I still have time to think about bad jam. I mean, the world is ending and all, but god, I can’t stop thinking about it, more than my wife and family and most of my friends (dead dead dead dead). But that jam, good god. If I had known this would all come to a head just a few minutes after I let it slide that the jam was disgusting and too sugary and maybe even moldly, if I had known about the fires and the floods, do you know what I would have done?

I would have gone to the supermarket and purchased a reasonably priced jar.

I don’t think prices exist anymore, but jars evolve alongside my species–I’ve had to piss in one for the past two months and toss it out the window like I’m in medieval Europe.

They were living through an End Time of their own, a pressing space where there was no more room for them, for their kings, for their Gods. I think I must be a feudal lord because I run the church and State of this room. I run the marks on the walls (mostly new) and the loose grey tiles (I blame the dog), and there is no dog here anymore, just two fridge pictures of a German Shepherd which survived on a fridge that didn’t.

Perhaps the jars could serve a preservative purpose–

Why hadn’t I thought of that already?

Instead I had been hanging things to try like some aesthetic butcher, because I lived in the suburbs, and can you really blame me for making my survival an aesthetic when it was all a daydream to avoid this awakening?

I think I must be a feudal lord because I don’t have to ring the bells, there’s someone else for that, and they’ve been ringing (I think) for 57 days (I guess), sounding the alarm, telling us that our worship is needed urgently, that we will be judged soon.

What I wouldn’t do for a small indulgence, for that final taste of non-moldly jam.

JFK, or someone, or Saint Francis for all I care said something about something about making it through the week.
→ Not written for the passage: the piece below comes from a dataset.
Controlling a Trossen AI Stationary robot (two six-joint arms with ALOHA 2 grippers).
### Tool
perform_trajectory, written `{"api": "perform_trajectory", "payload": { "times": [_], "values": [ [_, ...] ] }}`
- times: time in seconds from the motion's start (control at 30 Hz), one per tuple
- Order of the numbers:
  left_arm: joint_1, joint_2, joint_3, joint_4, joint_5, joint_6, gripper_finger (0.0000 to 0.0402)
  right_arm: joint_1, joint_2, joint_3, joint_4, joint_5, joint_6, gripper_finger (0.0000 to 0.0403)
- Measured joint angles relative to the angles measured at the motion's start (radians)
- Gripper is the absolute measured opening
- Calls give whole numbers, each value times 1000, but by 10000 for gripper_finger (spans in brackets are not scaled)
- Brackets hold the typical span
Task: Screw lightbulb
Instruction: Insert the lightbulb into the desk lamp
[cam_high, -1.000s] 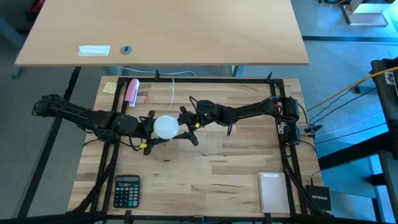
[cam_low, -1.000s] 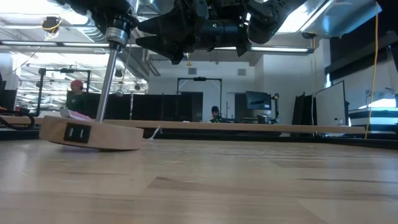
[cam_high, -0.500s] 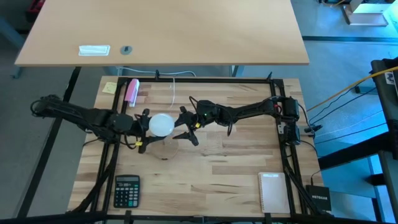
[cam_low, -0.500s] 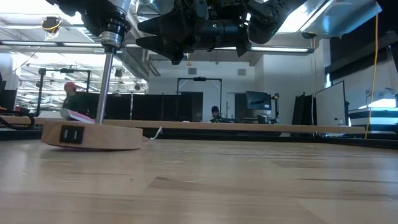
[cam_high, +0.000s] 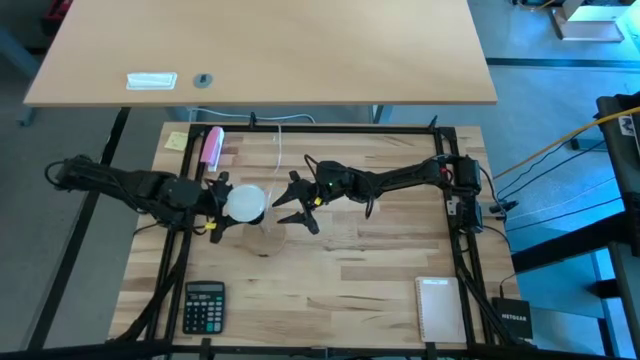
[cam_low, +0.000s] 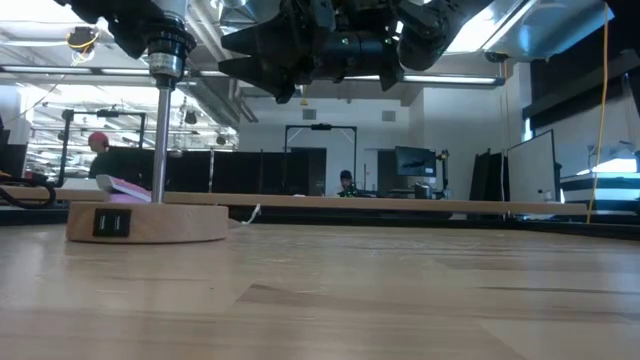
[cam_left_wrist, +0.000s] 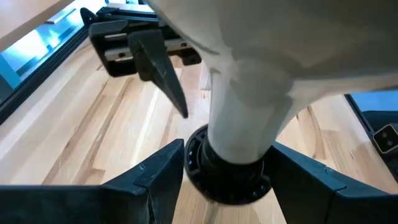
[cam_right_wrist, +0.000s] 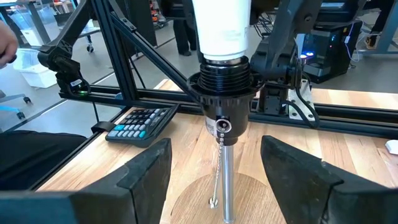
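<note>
I hold the lightbulb left of the frame's middle in my left claw. My right claw waits wide. I should turn slowly, keeping it straight in the socket.

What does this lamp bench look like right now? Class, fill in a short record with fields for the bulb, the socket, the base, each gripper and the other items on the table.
bulb: lightbulb sits in the black socket
socket: on a metal pole, pull chain hanging below
base: round wooden disc, flat on the table
left gripper: around the bulb's globe
right gripper: open, beside the lamp, holding nothing
other items: calculator, notepad, pink object
</note>
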Motion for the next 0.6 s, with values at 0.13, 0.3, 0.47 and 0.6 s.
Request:
{"api": "perform_trajectory", "payload": {
  "times": [0.13,0.3,0.47,0.6],
  "values": [
    [0,-23,0,-37,0,-12,212,0,0,0,0,0,0,248],
    [0,-29,0,-79,1,-67,212,0,0,0,1,0,0,248],
    [0,-30,2,-106,31,-117,212,0,0,0,1,0,0,248],
    [0,-59,6,-137,74,-164,212,0,0,0,1,0,0,248]
  ]
}}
I go out every day to make it through the week. I bring back food, and hope for its wholesomeness. There is something about being alone that makes me know that this death is not my end. That I can somehow survive this. 

In my life, my sleeping life, I was barely able to survive, crawling around pickle jars (jars) and doors and letting other people play at helping when in reality neither of us needing helping and both of us needing creating, creating a hero out of someone else, creating the glowing aura of protection around me.

I can survive without records and a good majority of my friends and my beloved plants who couldn’t be let near cats. I can survive and I can write here. I have everything I need here, more than I’ve ever had anything I ever needed when I had everything and needed for nothing. I can smell and touch and taste without anyone doing the tasting for me. Or me doing the tasting for me, these days. 

My main confidant is a basketball. I know what you’re thinking–a basketball? That’s so wrong! But have you ever tried reading your lecture notes to an inanimate object? It’s a great study technique, it’s very legitimate. 

For some reason, the basketball is white rather than orange. It is a reference to a movie that I keep this trinket. It is an ironic postmodern cut to a sensibility we’ve long since abandoned. But it’s my only real friend, actually, because the fake ones are all gone, and I don’t need to put these layers over myself like I’m sure a therapist would tell me I would be doing were I around jealous bitches. There is no more room for jealous bitches.

It would be a merciful life if only I had some goddamn jam.